那时太上皇距离咽气已经不远了,病情实在是紧急,除了以此作药引别无他法。在得到本宫的准许后,我儿便匆匆寻去了。只是万万没想到这一寻药引是找到了,却又惹出了别的祸端。
当年夺了郡主的山楂,确是万不得已而为之,我儿亦有难言之隐,一则身份不容暴露,二来时间紧迫,未能及时同郡主解释清楚,害郡主不慎入水,得此病症,煎熬如此多个日夜。我赫黎实是难辞其咎。不论怎样辩驳,错都在我赫黎,错也确在我儿。这些,他都认。只是郡主认为我儿欺凌弱小,强人所难,蛮横无理,还请郡主与我儿正式接触认识了再下定论的好。”
她那美丽的双眸含着淡淡的忧伤,望向我时又闪着些许光亮:“凌薇啊,吾子本不通水性,正是自那年以后开始执着于此,硬是逼着自己克服了对落水的恐惧,习得了这游泳之术。本宫知道他心里有愧,每每听他的近侍回禀,只说他常常半夜惊醒,而后不眠,总是拿着那小小的荷包盯着看,不吐一字,不言一语,就这样直至天亮。”
她一只手抓过我的手,握得极紧,另一只手则覆着帕子于我那手背之上轻拍着,语气有些许无能为力却又极为恳切:“凌薇啊,本宫能告诉你的只有这些了。你煎熬了十二年,焱儿也糟心了十二年,他心中的愧疚给他带来的煎熬不比你少的。本宫不知是否称这段缘分为孽缘。可是上天既是让你们再次相遇,定是看你们过于痛苦悲悯了,何不给焱儿一个机会然他照顾你呢?让他为自己的鲁莽负责,为自己的过错负责,好歹给他一个补过的机会,让他弥补心中的愧疚。也因着这份愧疚,他定不会亏待你的,你说呢......”
娘娘啊娘娘,我欧阳凌薇怕的就这这份愧疚啊......
四目相对,望着她眼中闪烁着的星星点点,我实在是于心不忍告诉她我的想法。为娘的谁不希望为自己的孩子多争取一点呢。可我想嫁的是情谊,不是那份愧疚啊......
“烦请娘娘容我再想想。”我将自己的手从那双纤细的手中抽了出来,也别过了眼光,不再看眼前这个无比尊贵之人。

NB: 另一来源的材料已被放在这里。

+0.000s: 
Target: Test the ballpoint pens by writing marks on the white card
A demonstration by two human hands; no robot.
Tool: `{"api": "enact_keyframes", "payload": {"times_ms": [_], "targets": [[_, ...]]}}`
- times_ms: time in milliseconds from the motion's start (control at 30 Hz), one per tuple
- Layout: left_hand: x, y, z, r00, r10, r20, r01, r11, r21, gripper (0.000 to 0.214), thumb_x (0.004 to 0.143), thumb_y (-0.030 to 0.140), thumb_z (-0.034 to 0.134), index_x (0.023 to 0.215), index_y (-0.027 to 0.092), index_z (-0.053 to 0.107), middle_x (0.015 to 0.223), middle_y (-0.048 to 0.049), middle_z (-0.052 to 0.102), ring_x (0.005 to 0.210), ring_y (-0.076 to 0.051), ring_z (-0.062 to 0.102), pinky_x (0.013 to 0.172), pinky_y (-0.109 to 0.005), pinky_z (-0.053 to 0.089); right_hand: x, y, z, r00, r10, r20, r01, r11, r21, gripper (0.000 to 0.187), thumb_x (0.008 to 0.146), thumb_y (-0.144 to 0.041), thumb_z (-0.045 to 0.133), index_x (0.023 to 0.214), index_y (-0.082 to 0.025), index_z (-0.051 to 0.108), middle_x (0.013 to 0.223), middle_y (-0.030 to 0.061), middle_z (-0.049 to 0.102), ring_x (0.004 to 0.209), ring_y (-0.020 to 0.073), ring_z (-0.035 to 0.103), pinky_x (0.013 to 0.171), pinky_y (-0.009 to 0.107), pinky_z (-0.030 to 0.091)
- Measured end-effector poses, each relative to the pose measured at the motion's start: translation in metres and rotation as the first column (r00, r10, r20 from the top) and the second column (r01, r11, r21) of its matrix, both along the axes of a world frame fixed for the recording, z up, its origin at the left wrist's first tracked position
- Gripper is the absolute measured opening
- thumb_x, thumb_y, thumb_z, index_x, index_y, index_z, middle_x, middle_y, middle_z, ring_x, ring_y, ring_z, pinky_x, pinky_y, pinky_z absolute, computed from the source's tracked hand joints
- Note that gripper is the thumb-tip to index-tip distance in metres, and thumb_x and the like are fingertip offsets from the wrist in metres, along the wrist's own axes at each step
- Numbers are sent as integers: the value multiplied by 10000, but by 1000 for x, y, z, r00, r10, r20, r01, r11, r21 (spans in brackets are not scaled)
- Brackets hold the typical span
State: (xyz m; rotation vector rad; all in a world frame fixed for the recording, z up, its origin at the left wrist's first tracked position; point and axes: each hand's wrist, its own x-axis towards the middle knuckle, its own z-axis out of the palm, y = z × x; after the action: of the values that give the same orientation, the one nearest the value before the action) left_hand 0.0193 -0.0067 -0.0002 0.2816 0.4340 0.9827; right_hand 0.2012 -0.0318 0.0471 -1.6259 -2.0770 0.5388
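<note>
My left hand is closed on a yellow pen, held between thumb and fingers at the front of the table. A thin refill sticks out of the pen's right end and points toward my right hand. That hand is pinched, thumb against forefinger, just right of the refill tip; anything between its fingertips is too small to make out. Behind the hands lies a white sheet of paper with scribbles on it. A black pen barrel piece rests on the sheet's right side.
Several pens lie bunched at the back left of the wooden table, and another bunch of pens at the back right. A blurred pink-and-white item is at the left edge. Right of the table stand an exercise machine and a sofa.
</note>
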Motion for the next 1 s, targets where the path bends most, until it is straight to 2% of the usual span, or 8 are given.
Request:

就是知道了内情又能怎么样,他不比我好过又能怎么样,那不是他应受的吗。
侍婢见我二人已然无话可谈,便将我们请上了正堂。
我在看到白焱那毫无血色的脸时,心头竟不知被什么东西狠狠地刺了一下。赫黎的太上皇竟罚的如此狠吗,好歹那也是自己的亲儿子啊,好歹,那也是为救他才犯的错啊。
被鞭打是失了多少血才搞成这副模样啊。
彩儿扶我坐下了,那散落的头发披在肩上也遮住了我的半只眼睛,我看向手边的茶盏,侧对着白焱,不敢再投去一丝目光。我怕看见那张失去血色的脸,更怕那张脸上露出的忧心愧疚且妄图关怀的神情。
那样悲惨的他,只会动摇我拒婚的念头。那般神情的他,只会令我神志不清,荒唐般的心疼。我须得清楚,那不是正经的情谊,那只是心怀多年的愧疚。情谊好端端的,怎会出现在并不熟悉之人的身上。切莫一时心软让自己昏了头。
“本宫给郡主号过脉了,确实是较下午血脉涌动畅快强健了不少。虽仍有残余,但已无大碍,成不了什么气候。但总归是不好的,早日清掉的好。”林沐雨看了看一旁的夫婿和儿子,顿了顿,转而又对着父亲说到,“郡主今日刚受了我儿的内力将那根寒根藻逼了出来,现下还十分虚弱,短时间内不宜再以内力强行清除余毒。这两日先好生休息,补补元气。稍后本宫给您留一剂药方,须按时服用,累计小半年的时间就能彻底根治了,以后自是也不用再受这般非人的痛苦了。”
(我受了白焱的内力清除的毒根?!
那他岂不是进了我的卧房还上了我的床!他还看了我!!!!!!)
我赶快裹紧了身上的披风,想想我那衣衫单薄的样子,想想上午的场面,那双手就放在我的后背上.......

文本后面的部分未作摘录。